Makes about 5 cups
Prep: 20 minutes
Total: 2 weeks
4 cups chopped small raw sour green mangoes (about 4 mangoes)
1 ½ cups|177 grams red chilli powder (Kashmiri or pickle chilli powder, if available)
1 cup|90 grams ground yellow mustard seeds
3/4 cup|110 grams powdered sea salt
2 cups gingelly oil (a kind of sesame oil, but different from what’s used in Asian cooking)
2 tablespoons non-roasted fenugreek seeds
2 tablespoons turmeric powder
1/2 cup|100 grams chickpeas (optional)
1. Cut mangoes vertically down the middle and split the seed in half. Remove the seed but leave the hard outer coating beneath the seed that’s attached to the fruit. Slice the mangoes vertically again, then chop into chunky pyramid-like pieces.
2. Mix cut mangoes, salt, fenugreek seeds, turmeric powder and chickpeas in a non-reactive glass or ceramic bowl. Using a spoon, pack the mixture down tightly and leave for a day.
3. After a day, a layer of water would have released from the mangoes. Add chilli powder, ground yellow mustard seeds and 1 cup of gingelly oil.

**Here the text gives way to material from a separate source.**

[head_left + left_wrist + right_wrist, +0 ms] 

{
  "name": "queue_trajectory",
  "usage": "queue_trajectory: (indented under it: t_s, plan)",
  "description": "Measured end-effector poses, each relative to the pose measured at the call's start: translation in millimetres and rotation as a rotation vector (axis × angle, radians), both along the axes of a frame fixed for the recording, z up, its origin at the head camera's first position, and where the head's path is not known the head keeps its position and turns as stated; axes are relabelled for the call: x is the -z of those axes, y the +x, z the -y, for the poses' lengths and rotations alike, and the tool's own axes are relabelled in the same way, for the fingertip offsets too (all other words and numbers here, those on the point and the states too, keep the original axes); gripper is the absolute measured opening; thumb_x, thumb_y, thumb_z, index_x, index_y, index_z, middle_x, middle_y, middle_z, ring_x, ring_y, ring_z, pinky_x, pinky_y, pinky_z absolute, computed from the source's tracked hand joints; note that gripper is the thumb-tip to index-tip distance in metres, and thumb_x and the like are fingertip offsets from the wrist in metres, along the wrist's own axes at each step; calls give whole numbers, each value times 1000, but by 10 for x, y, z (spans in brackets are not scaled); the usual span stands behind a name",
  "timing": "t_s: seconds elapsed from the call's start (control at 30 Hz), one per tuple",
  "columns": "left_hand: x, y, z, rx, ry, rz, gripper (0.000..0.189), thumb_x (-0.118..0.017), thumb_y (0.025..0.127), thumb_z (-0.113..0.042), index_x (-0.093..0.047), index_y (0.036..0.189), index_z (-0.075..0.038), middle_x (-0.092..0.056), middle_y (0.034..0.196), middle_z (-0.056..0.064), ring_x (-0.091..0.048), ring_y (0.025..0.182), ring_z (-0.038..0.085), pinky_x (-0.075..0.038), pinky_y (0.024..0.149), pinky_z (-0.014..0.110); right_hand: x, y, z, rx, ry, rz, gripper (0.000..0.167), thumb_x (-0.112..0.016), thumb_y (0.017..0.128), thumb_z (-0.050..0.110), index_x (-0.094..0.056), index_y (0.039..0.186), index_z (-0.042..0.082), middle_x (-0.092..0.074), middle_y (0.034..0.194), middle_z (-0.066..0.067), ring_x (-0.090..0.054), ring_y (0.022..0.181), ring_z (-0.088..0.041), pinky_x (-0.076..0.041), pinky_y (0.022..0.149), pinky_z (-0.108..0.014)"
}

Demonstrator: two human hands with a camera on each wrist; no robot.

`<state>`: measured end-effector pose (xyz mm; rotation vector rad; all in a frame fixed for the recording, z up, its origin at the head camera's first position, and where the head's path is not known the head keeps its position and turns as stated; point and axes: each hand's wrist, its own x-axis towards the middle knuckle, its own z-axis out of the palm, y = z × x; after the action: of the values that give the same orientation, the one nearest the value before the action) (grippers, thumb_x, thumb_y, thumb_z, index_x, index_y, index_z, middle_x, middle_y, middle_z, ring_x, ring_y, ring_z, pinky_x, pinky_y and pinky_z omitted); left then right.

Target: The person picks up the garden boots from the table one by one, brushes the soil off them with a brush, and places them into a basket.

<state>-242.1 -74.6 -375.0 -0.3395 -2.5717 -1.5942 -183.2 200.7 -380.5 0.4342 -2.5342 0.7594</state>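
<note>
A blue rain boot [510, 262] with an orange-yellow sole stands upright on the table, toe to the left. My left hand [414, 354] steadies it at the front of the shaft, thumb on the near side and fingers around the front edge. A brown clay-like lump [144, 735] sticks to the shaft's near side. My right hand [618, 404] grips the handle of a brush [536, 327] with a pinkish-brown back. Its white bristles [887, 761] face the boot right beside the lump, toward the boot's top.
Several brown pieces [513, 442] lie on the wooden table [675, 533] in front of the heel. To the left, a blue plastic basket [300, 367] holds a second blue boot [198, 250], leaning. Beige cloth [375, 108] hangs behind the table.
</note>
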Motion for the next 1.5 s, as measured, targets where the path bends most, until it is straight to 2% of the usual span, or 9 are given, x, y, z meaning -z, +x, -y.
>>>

Pat down tightly and leave for a second day.
4. Then, add another 1/2 cup of gingelly oil. Do not mix again. Leave for a third day to allow the oil will settle to the bottom of the dish.
5. Repeat the previous step with the remaining gingelly oil and leave for another week.
6. On the final day, mix together and store in a porcelain or glass airtight container in a cool dry place. The pickle can be kept for a year.